The ElliptiGO looks like something from a Dr Seuss story, and that is a compliment. By combining the locomotion of an elliptical machine with the mobility of a bike, the ElliptiGO gives you a sense of freedom unlike any other equipment. Developed by three triathletes in the leafy beach town of Solana Beach, the ElliptiGO is gaining traction far beyond its San Diego origins. Before setting out on my maiden voyage, I was given a tour of the company’s operation.  Suspended from the eaves are the first 3 prototypes, and co-founder Bryce Whiting humbly admits a goal is to see any of the three prototypes on display in the Smithsonian.  The initial model uses an extended bike frame, repositions the chain into a vertical arrangement and uses wooden slats for drive arms.

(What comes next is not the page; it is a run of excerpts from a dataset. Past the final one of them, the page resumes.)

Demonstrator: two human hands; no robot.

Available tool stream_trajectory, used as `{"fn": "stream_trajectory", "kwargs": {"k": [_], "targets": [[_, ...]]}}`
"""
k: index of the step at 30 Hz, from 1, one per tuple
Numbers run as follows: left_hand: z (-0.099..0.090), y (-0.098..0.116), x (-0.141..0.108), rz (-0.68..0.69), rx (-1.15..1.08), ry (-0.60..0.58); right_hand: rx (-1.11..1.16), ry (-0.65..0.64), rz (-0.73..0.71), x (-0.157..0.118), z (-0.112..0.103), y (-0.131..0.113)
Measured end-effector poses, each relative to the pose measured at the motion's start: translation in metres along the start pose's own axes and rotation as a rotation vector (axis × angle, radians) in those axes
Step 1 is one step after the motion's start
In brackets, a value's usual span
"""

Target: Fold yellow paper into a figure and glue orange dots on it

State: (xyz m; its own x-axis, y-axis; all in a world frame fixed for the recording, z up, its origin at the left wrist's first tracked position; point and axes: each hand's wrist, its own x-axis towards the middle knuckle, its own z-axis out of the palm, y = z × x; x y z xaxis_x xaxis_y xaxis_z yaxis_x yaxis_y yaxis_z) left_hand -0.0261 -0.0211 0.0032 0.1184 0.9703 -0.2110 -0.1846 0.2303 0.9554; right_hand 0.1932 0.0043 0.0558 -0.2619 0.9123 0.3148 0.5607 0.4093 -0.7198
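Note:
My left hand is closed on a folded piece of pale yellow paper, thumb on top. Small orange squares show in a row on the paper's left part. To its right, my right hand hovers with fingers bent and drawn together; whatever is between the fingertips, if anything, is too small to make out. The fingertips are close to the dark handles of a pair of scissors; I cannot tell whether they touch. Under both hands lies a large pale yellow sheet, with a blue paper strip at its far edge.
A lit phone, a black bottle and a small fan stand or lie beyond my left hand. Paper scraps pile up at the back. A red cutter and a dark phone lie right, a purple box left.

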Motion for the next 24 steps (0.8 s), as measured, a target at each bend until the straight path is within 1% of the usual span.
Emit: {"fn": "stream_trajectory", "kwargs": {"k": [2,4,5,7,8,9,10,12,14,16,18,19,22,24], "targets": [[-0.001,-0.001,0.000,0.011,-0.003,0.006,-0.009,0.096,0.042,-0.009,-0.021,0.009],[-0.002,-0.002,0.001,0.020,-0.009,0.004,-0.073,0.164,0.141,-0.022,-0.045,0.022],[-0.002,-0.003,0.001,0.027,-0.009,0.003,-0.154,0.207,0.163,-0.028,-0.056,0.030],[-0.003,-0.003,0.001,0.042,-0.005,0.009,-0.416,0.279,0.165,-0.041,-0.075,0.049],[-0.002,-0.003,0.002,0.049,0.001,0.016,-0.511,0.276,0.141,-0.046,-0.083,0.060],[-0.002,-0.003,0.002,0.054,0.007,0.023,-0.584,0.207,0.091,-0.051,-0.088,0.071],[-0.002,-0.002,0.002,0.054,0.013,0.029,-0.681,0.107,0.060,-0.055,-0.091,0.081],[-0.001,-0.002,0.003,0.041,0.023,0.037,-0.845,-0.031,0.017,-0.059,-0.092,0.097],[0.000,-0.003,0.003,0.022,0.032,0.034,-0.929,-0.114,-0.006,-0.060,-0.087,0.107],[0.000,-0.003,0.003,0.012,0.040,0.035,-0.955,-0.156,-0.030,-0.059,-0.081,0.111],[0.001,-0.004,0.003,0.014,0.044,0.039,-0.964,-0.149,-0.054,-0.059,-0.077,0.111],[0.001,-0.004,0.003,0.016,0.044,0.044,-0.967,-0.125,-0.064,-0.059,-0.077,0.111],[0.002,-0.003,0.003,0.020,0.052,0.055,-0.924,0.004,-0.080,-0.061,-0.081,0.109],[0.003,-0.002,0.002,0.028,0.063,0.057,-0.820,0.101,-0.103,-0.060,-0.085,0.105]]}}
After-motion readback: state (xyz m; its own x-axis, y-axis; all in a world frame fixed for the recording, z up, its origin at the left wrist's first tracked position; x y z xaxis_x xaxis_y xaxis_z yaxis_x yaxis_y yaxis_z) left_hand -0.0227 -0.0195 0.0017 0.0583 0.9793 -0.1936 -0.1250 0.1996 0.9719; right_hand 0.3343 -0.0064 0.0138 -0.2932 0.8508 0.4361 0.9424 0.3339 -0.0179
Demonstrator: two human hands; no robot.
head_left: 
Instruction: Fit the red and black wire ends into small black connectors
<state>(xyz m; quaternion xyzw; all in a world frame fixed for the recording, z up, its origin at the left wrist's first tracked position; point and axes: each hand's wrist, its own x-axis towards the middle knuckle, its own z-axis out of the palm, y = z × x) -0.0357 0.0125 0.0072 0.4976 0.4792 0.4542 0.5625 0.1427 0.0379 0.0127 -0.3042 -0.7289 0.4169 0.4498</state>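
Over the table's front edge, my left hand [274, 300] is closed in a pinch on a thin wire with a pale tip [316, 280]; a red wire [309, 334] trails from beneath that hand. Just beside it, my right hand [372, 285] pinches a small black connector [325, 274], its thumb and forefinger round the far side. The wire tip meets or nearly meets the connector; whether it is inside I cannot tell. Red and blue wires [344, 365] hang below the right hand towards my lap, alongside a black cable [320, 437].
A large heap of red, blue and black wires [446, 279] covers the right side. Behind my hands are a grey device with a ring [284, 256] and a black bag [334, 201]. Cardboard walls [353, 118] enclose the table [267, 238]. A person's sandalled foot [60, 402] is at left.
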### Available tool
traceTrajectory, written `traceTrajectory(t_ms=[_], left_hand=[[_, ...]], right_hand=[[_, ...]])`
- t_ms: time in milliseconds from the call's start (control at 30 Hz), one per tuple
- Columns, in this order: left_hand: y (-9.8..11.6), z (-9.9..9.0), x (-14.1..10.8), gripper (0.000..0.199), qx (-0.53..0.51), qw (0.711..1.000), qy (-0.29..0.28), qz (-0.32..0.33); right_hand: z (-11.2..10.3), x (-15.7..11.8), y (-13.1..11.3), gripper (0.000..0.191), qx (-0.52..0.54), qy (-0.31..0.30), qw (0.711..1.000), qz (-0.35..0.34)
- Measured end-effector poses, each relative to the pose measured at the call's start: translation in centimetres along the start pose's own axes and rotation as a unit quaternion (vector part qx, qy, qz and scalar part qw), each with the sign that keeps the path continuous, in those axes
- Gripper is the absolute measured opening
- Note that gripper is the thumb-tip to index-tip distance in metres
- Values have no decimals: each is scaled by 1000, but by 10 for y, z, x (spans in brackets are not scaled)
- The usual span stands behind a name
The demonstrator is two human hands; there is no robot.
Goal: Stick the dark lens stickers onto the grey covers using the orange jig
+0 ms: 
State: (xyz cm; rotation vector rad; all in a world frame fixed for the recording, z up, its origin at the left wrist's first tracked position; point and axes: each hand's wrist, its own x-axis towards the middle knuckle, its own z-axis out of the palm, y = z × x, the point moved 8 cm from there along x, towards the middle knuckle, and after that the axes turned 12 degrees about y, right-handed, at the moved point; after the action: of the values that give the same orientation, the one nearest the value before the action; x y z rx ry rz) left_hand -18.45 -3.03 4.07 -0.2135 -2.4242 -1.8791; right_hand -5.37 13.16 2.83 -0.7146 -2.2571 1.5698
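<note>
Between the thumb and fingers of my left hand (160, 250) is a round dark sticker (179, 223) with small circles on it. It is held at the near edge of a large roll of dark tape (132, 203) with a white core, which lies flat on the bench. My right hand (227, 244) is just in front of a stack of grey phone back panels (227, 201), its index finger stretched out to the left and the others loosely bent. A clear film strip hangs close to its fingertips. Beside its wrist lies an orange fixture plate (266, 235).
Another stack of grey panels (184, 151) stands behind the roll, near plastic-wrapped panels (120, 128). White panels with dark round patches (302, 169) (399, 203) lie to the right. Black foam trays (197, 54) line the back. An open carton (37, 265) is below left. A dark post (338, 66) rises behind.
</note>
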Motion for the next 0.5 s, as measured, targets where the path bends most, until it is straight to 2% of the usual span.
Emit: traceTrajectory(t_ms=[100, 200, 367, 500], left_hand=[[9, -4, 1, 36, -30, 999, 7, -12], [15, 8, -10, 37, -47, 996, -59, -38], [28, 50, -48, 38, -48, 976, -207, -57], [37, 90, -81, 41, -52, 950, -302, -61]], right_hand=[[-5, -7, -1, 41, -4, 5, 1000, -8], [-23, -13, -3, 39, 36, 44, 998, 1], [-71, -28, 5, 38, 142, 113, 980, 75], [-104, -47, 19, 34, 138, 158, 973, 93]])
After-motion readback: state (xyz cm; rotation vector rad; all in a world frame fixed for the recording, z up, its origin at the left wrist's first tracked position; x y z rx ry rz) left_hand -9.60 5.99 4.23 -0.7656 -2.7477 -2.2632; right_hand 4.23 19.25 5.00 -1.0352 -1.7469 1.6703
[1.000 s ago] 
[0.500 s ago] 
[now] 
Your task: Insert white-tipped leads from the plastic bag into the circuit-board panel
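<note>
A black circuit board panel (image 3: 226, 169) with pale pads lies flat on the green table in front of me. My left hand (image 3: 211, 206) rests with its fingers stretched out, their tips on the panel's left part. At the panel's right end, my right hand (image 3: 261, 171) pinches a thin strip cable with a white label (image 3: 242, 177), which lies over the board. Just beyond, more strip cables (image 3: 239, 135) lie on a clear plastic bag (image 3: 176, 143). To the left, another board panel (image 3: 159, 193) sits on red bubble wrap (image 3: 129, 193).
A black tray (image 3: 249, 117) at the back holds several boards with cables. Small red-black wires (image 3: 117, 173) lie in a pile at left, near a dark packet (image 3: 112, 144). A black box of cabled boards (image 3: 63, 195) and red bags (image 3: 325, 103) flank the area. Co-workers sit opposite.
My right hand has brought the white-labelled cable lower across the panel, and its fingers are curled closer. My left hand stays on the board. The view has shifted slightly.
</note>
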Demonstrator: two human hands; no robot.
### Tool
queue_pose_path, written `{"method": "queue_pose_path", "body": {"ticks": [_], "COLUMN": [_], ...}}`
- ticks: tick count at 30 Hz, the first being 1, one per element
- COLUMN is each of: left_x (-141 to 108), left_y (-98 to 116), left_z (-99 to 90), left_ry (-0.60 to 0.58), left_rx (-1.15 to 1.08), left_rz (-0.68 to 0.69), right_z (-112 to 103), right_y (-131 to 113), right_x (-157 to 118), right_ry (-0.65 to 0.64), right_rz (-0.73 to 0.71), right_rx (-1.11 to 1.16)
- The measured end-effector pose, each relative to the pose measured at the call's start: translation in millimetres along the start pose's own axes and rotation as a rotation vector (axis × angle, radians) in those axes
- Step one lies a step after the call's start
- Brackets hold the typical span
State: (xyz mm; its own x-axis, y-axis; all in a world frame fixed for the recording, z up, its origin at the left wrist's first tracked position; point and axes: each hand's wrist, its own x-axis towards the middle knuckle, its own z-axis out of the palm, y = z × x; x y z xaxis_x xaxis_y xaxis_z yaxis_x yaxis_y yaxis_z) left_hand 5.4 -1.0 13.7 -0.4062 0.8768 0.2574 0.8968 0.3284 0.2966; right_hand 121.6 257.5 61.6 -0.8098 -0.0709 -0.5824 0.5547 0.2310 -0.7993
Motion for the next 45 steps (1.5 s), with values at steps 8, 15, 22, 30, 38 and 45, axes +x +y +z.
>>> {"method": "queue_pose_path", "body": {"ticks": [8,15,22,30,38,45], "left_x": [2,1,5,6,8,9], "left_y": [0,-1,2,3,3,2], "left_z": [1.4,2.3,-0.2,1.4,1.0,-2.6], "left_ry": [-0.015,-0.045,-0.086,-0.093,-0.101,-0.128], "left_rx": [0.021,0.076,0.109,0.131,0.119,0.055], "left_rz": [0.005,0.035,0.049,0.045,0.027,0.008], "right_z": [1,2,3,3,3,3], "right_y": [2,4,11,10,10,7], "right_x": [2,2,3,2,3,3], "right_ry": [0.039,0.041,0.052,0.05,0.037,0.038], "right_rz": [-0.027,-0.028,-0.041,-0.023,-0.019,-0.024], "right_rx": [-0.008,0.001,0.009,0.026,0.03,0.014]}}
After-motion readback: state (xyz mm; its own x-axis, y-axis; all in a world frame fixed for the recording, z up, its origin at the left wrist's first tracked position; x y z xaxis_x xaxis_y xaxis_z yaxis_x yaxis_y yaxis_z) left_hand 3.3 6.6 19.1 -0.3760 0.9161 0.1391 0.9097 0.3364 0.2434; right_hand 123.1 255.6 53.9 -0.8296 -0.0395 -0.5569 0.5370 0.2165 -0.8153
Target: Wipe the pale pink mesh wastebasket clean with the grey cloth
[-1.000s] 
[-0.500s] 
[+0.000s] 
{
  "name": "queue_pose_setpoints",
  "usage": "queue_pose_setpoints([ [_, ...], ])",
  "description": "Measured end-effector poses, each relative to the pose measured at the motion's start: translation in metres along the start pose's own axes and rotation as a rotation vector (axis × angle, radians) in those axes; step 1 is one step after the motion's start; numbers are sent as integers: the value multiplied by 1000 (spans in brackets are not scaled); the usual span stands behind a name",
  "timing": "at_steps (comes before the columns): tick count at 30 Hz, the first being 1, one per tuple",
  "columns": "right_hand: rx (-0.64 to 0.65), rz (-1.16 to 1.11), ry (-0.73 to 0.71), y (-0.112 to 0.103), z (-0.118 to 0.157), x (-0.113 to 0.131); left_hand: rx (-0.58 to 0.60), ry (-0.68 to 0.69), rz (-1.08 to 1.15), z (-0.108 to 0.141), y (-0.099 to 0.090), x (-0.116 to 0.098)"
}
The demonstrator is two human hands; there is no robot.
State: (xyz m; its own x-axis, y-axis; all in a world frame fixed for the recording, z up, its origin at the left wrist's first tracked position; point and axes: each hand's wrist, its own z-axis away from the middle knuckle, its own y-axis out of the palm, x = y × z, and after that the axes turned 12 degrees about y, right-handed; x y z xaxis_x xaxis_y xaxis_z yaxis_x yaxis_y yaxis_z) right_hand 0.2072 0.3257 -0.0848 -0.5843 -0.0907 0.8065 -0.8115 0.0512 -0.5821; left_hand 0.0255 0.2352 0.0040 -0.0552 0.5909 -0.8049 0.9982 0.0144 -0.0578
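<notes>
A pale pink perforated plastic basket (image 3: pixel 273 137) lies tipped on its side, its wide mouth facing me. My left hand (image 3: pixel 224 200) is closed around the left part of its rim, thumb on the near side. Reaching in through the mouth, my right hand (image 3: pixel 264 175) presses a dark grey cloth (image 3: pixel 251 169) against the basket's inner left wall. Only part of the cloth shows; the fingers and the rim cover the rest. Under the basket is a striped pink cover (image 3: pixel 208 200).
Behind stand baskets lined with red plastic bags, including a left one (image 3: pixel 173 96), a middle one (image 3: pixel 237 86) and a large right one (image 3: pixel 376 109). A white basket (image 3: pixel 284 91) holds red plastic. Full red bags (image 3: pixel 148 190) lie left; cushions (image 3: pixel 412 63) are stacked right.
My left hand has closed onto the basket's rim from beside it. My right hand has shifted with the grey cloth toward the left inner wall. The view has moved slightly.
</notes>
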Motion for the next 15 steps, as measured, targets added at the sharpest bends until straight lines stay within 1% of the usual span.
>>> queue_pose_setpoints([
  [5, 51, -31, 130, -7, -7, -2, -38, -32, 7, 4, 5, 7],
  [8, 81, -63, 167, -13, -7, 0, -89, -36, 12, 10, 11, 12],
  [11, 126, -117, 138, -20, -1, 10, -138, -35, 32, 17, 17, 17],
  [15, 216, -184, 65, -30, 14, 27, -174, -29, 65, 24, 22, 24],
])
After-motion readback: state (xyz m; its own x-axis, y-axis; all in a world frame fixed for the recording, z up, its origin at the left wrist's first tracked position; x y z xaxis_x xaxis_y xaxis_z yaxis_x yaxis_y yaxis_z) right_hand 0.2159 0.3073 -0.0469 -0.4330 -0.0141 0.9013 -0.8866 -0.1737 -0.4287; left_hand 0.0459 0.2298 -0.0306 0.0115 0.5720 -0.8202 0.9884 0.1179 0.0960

The second model utilizes a custom designed frame, with far more elegant curves.  The third model uses square and round tubing, and brings the design to fruition.  The wheels grew progressively smaller, affording more stability with the lower center of gravity.

Currently, ElliptiGO comes in 2 models: the 3C ($1800) and the 8S ($2500).  The former is better for flatter terrain, offering 3 gears for hills to about 5% incline.  The latter offers 8 gears, providing more options for hills, to a range of approximately 25% incline.  For storage and transport, the 3C sports a removable handlebar whereas the 8S has a foldable handlebar.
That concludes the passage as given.